Des amis ont séjourné pendant trois ans au Brésil pour des raisons professionnelles. Nous allons dîner chez eux et ils vont nous raconter leurs souvenirs et les voyages d’Amérique du Sud qu’ils ont eu le temps de faire. Nous sommes accueillis par une musique brésilienne, bien sûr, mais aussi par un Champagne Dom Pérignon 1996 que je trouve particulièrement excellent. Il a une maturité glorieuse combinant expression fine et douceur infinie. Les amuse-bouches sont des radis, des petites tomates colorées et de curieux litchis fourrés au gorgonzola. Nos amis avaient adopté cet accord à Sao Paulo.
Nous passons à table et commençons par une soupe de melon avec des copeaux de jambon et le vin servi à l’aveugle donne un accord fascinant car le vin et la soupe de melon sont dans une continuité totale. On peut les confondre si l’on ferme les yeux. J’ai suggéré un vin de Loire sans aller beaucoup plus loin et c’est en effet un Montlouis Romulus domaine de la Taille aux Loups Jacky Blot 2003. Ce vin doux et étrange est particulièrement lié au plat et procure un grand plaisir.
Le sujet principal du repas, c’est des pieds de porc cuits pendant 4h30 avec des légumes variés. Le plat est copieux et on se régale. Quel bonheur ! Je croyais que mon apport serait beaucoup plus puissant que le vin de mon ami. Erreur ! Le Cheval des Andes Mendoza Argentine 2004 que j’avais situé à l’aveugle en Espagne est une bombe gustative malgré les « seulement » 13,5° annoncés sur l’étiquette. Ce vin, fruit d’un assemblage de malbec et de cabernet sauvignon, est puissant comme un vin moderne mais a un finale mentholé qui signe un grand vin. J’étais toujours sceptique devant le Cheval des Andes que j’ai toujours bu jeune dans des présentations professionnelles de vins et ce soir devant ce vin de quatorze ans, je suis conquis.
D’autant plus qu’il est sur le plat plus convaincant que la Côte Rôtie La Turque Guigal 1993 dont mon ami dit qu’il fait bourguignon à côté de l’argentin. Le macho, c’est le vin de Mendoza.
Ça n’enlève rien au charme subtil du vin de Guigal qui va mieux se comporter sur une joue de porc traitée de la même façon mais séparément des pieds de porc.
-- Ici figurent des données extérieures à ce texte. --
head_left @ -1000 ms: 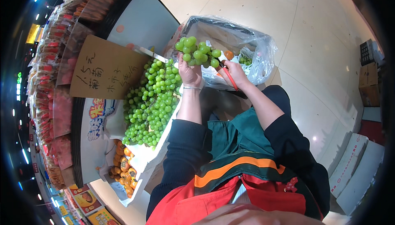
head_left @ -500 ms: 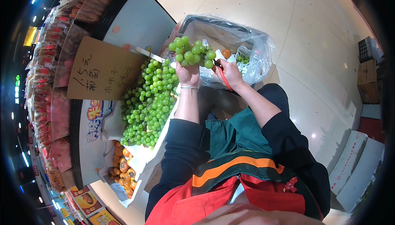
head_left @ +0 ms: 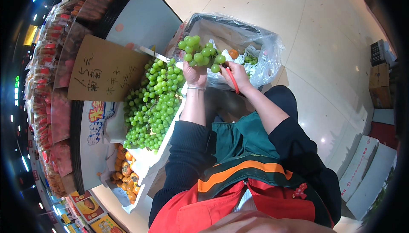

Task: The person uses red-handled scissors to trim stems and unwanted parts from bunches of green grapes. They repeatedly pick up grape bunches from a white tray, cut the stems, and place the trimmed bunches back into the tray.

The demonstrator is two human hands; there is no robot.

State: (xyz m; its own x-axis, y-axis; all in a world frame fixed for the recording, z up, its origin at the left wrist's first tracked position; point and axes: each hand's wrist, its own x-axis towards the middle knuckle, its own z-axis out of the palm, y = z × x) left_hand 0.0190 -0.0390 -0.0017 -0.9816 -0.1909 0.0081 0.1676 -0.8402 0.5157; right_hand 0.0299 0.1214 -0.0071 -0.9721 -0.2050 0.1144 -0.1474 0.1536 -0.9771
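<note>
My left hand (head_left: pixel 196 76) is closed around the underside of a small bunch of green grapes (head_left: pixel 199 54), held up over the near edge of a lined bin. Close beside it, my right hand (head_left: pixel 238 76) grips red-handled scissors (head_left: pixel 233 81) at the right end of the bunch. Their blades are hidden by the fingers and grapes. To the left of my left forearm, a large heap of green grapes (head_left: pixel 155 105) fills a white foam box (head_left: pixel 167 141).
The bin with a clear plastic liner (head_left: pixel 272 47) holds an orange fruit (head_left: pixel 233 54), paper and some grapes. A cardboard sign (head_left: pixel 100 71) leans by the heap. Persimmons (head_left: pixel 126 169) lie in a nearer box. Cartons (head_left: pixel 360 164) stand at right, packaged goods (head_left: pixel 47 83) at left.
The held bunch has tilted slightly, and its grapes have shifted a little. Both hands stay in nearly the same place, with the scissors still in my right hand.
</note>
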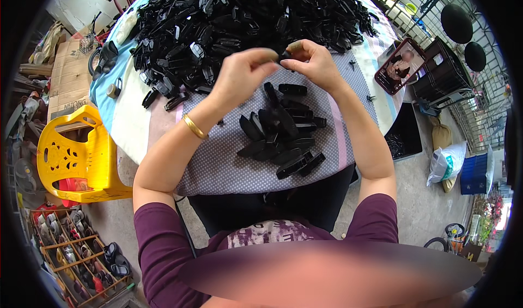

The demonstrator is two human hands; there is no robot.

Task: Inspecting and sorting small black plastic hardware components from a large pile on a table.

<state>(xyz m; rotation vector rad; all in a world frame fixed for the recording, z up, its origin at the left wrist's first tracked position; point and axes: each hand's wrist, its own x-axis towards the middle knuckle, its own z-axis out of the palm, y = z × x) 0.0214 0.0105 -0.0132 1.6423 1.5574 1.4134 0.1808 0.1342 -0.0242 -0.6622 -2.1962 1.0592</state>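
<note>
Both hands meet over the table, at the near edge of a big heap of black plastic pieces [218, 27]. My right hand [316, 65] pinches a small black plastic piece [284, 56] between thumb and fingertips. Beside it, my left hand [245, 73] has its fingers curled in toward the thumb, slightly smeared; what they hold, if anything, I cannot make out. A gold bangle [194, 126] circles the left wrist. Between my forearms lies a smaller pile of long black plastic parts [278, 131], loosely stacked on the dotted tablecloth [218, 166].
A phone [400, 66] on the table's right side shows a person on its screen. Tiny black bits [371, 98] lie near it. A yellow plastic chair [81, 155] stands left, above a shoe rack [73, 253]. Right of the table are a black bin [404, 131] and white sack [447, 162].
</note>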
Il est très raffiné, mais il ne peut rien devant la force de conviction du Cheval des Andes.
Parmi les fromages il y a un brie affiné pendant des mois qui est devenu très gris foncé et recroquevillé. Il faut le cœur solide pour s’y attaquer.
Sur un rafraîchissant dessert aux framboises et fraises à la crème le vin que je n’ai pas su situer, me bornant à dire qu’il n’est pas français, est un Petit Manseng Terrazas de los Andes Single Vineyard El Yaima 2014 cultivé à mille mètres d’altitude. Il est agréablement moelleux tout en restant très frais et léger. Il forme un agréable accord.
Nos amis ont gardé leurs talents culinaires. Ils avaient tant et tant d’aventures à nous raconter que nous sommes rentrés fort tard, ravis de ce dîner raffiné et de renouer notre amitié, avec la magnifique surprise d’un Cheval des Andes à maturité.